いくら攻撃力を強化しようが、それをどう振るうか判断する頭が無いのであれば……リンタロウの思う通り、意味は無いのだ。
……だからこそ、彼らは『失敗作』とされ、放棄されたのだろうが。
(その辺りの事を、この“骨喰”リンタロウが……見せてやりまさぁ!)
桜花に向けて、振り上げられた死霊兵の剣。腕を振り上げた事でがら空きとなった胴を狙い……渾身の力を籠めて呪骨剣を、横一文字に振り抜く。
粉砕される、死霊兵の背骨。上下に分断され、地に転がった白骨はそのままバラバラと崩壊し、浄化されたかのように塵へと還っていく。
消え行く呪われた失敗作。だがリンタロウはその姿に一瞥をくれる事もなく、新たな敵へと再び剣を叩きつける。
(疲れるっすけど、そこは気合と根性で……っ!)
透明化、という強力な能力には当然リスクも付き纏う。持続すればするだけ、リンタロウの体力は喪われ、消耗していくのだ。
限界を迎える前に、可能な限りの敵をぶっ倒す。まさに気合と根性で身体を支えながら、リンタロウはまた新たな骨を無へと還した。
だが、流石に多勢に無勢。

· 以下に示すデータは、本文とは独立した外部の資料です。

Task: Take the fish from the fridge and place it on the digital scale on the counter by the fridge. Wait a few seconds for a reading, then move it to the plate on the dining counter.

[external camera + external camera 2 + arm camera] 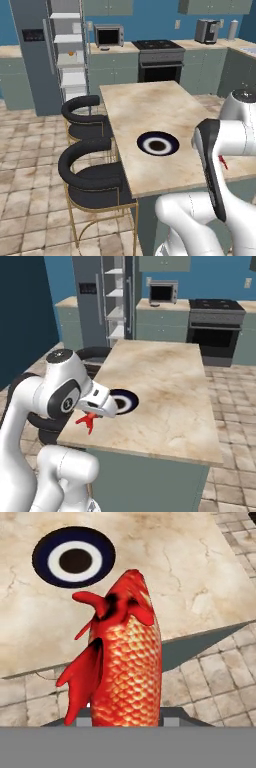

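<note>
Gripper [93, 417]: clamping the red-orange fish [125, 657], which is hanging over the near edge of the dining counter [165, 396], tail fins pointing down in the right base view. Fish is sitting in the air, not touching the slab. Plate [158, 144]: navy with white ring, lying on the dining counter just beyond the fish, nothing resting on it. Chairs [90, 170]: two, black with gold legs, standing along the island's left side. Fridge [37, 50]: standing at far left, door hanging open, pale shelves showing. Microwave [109, 35]: sitting on the far counter [112, 48] right of the fridge. Oven [159, 62]: standing further right.
</note>
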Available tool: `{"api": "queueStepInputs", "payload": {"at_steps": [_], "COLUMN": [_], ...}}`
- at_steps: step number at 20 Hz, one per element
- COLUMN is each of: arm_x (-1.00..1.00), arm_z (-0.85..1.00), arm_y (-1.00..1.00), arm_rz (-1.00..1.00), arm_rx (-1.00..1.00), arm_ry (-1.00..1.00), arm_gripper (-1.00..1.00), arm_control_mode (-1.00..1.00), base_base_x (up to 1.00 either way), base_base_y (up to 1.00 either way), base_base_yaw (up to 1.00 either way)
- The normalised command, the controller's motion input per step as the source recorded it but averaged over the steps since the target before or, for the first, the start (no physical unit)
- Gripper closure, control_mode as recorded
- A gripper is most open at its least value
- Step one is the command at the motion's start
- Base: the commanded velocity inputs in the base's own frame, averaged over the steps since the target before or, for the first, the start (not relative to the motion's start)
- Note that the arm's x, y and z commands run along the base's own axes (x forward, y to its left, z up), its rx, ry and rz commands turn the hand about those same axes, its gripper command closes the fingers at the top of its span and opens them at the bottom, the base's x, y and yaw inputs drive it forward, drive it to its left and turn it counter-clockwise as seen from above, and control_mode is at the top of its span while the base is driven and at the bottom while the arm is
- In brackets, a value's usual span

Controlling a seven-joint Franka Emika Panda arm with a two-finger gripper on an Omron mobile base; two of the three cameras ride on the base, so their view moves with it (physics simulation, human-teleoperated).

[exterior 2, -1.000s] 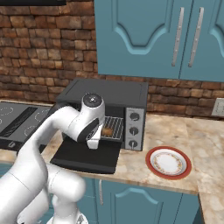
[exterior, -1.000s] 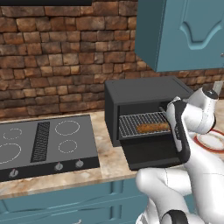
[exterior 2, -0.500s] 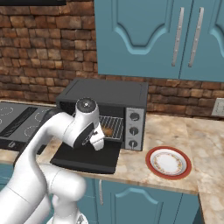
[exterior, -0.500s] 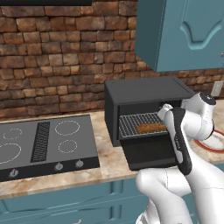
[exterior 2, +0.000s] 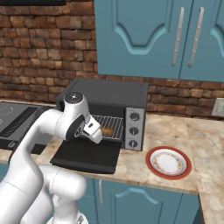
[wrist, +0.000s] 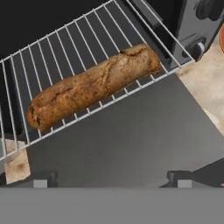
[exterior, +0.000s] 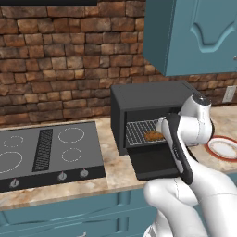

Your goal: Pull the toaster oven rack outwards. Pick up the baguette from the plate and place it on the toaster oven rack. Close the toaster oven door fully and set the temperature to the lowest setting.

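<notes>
The toaster oven [exterior 2: 109, 94] stands with its door [exterior 2: 87, 155] folded down flat. Its rack [wrist: 57, 48] is pulled out over the door, and the brown baguette [wrist: 92, 85] lies across the wires, nothing touching it. My gripper [wrist: 111, 181] hovers over the door [wrist: 131, 135], a short way back from the rack's front edge. Both fingertips [wrist: 41, 180] stand wide apart and open, with nothing between them. From the left base, the baguette [exterior: 152, 136] shows on the rack [exterior: 139, 132] just beside my forearm. The red-rimmed plate [exterior 2: 168, 162] sits bare, to the right of the oven.
Three round knobs [exterior 2: 133, 130] run down the oven's silver right panel. A black cooktop [exterior: 46, 152] lies left of the oven on the marble counter [exterior 2: 175, 131]. Blue cabinets [exterior 2: 175, 39] hang above, with a brick wall behind.
My hand has drawn back from the rack toward the front of the door, still open. The baguette stays on the rack.
</notes>
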Motion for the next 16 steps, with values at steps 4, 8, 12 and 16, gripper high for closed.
{"api": "queueStepInputs", "payload": {"at_steps": [4,8,12,16], "arm_x": [0.1,0.06,0.04,0.01], "arm_z": [-0.02,-0.15,-0.28,-0.39], "arm_y": [0.01,0.0,0.0,0.0], "arm_rz": [0.16,0.09,0.0,0.0], "arm_rx": [-0.11,-0.07,-0.03,-0.01], "arm_ry": [0.01,0.0,-0.03,-0.09], "arm_gripper": [-1.0,-1.0,-1.0,-1.0], "arm_control_mode": [-1.0,-1.0,-1.0,-1.0], "base_base_x": [0.0,0.0,0.0,0.0], "base_base_y": [0.0,0.0,0.0,0.0], "base_base_yaw": [0.0,0.0,0.0,0.0]}}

リンタロウの攻撃だけでは、桜花に攻撃が向かう前に全ての敵を駆逐するには手数が足りなかったか。
無事な死霊兵から、桜花を穿たんと矢が放たれる。迫りくる、呪いの力宿る鏃の雨を……
「──~~っ!」
歌を止める事無く、掌を振るって桜花が凌ぐ。彼女のその手を良く見れば、桜色の布手袋のその表面に、うっすらと浮かぶ光の膜がある事に気付くだろう。

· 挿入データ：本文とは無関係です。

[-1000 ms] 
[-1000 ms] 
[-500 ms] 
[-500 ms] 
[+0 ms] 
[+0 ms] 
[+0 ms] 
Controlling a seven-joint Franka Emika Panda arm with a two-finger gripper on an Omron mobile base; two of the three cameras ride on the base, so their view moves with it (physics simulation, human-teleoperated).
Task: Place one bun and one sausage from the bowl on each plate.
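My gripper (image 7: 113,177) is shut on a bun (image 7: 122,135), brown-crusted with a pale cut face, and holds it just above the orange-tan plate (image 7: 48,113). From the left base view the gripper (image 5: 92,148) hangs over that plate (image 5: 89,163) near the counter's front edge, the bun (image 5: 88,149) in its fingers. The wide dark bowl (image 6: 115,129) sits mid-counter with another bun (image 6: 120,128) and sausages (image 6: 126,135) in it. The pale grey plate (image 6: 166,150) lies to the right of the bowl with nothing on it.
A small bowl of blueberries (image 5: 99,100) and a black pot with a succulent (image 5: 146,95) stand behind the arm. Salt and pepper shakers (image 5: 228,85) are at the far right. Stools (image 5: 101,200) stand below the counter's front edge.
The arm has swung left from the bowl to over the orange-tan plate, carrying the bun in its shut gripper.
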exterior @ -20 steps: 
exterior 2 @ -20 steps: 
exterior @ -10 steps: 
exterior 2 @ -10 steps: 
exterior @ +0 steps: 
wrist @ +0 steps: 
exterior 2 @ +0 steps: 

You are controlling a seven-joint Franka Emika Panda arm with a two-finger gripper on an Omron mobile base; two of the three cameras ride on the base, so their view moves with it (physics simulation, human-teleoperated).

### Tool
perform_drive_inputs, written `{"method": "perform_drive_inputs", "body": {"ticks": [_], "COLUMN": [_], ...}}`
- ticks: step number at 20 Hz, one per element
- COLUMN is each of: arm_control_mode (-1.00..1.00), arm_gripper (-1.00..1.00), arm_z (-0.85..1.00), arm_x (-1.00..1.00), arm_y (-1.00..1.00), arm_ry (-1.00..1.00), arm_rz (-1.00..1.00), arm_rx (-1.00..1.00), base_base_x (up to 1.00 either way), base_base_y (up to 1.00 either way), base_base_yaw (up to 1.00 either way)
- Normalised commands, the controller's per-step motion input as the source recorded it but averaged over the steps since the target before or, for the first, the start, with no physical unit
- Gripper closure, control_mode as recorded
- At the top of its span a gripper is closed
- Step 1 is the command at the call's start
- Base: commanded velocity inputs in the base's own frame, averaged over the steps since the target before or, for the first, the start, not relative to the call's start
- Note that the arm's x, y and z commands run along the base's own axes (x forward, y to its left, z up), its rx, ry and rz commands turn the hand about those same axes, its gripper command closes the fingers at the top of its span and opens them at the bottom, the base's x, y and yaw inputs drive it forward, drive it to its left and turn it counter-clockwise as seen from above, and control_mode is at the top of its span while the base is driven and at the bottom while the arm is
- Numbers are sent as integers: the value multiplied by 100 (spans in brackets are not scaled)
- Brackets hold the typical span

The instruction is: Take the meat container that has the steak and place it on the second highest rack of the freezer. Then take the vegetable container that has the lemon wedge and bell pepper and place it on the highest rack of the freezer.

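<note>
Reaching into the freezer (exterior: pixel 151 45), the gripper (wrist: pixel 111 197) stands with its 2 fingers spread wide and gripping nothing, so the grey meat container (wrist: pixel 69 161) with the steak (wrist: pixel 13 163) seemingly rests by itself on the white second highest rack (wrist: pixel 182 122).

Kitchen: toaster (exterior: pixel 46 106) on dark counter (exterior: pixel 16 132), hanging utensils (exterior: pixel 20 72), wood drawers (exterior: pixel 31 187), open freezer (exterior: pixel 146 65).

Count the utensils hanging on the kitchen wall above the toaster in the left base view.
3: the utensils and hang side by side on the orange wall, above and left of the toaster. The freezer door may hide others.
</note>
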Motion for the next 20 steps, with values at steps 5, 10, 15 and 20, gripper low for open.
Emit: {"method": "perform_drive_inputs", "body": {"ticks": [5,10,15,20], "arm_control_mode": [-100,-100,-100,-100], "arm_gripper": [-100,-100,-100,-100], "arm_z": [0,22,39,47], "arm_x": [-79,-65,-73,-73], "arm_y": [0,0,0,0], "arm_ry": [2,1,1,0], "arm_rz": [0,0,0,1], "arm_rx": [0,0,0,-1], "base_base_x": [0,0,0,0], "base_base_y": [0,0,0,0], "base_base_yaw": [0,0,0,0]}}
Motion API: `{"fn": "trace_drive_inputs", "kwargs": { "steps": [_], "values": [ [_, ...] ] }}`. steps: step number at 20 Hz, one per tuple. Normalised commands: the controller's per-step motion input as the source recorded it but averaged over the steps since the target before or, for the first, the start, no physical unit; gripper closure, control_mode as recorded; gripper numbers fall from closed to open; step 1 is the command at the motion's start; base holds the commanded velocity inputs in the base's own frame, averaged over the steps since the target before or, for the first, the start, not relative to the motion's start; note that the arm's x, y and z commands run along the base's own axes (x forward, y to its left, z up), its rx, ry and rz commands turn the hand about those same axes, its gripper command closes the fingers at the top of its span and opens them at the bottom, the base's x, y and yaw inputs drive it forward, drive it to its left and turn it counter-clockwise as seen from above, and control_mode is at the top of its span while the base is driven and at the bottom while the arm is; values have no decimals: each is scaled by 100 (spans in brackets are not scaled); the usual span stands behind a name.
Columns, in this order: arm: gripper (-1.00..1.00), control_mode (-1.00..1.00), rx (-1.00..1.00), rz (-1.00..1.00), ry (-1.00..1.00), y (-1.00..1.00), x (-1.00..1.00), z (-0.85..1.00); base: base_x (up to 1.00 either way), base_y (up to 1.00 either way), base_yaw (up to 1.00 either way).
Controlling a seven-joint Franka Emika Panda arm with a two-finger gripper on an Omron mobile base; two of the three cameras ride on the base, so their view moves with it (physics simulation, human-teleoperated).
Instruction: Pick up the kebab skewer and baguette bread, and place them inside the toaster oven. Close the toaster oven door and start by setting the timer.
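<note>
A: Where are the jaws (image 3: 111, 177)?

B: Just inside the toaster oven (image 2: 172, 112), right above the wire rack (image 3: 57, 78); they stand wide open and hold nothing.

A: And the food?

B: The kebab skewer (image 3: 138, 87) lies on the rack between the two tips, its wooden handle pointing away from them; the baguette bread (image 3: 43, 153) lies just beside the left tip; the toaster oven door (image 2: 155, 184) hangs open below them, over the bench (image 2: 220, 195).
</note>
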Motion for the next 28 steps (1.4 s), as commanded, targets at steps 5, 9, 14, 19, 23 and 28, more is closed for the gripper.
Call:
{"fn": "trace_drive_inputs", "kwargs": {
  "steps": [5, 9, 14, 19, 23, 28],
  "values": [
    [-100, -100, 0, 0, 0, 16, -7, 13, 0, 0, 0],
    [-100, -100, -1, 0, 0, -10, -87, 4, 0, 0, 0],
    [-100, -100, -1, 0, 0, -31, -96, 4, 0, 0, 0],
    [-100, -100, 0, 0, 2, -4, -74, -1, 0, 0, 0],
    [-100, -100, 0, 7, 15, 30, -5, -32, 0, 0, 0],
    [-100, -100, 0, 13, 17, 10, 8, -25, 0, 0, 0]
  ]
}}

桜花の手を飾る布手袋は、一見すればただのおしゃれ装備にしか見えない。だがその実態は……この通り、身を守る光の盾を生み出す立派な武具であるのだ。
(確かに、ここは異世界ですが。貴方達にも、転生の機会が与えられますように……)
たった一人で繰り広げられる歌劇も、遂に大詰めを迎えれば。桜花の意思は燃え、比例するかのように響く歌の圧も高まっていく。
(同じ骨でも、こっちの方が上等な骨ってなぁ!)
そうして高まる歌の盛り上がりに応えるように、桜花の目には見えぬ共に戦う協力者、リンタロウの攻撃も一層苛烈さを増していくのだ。
……やがて、戦場に響く桜花の歌が終わりを迎えた時。そこに立つ死霊兵は一体も残らず消える事になる。
『ダンジョン研究施設』に蠢く『失敗作』の殲滅。その務めを、猟兵達は見事に果たしたのだった。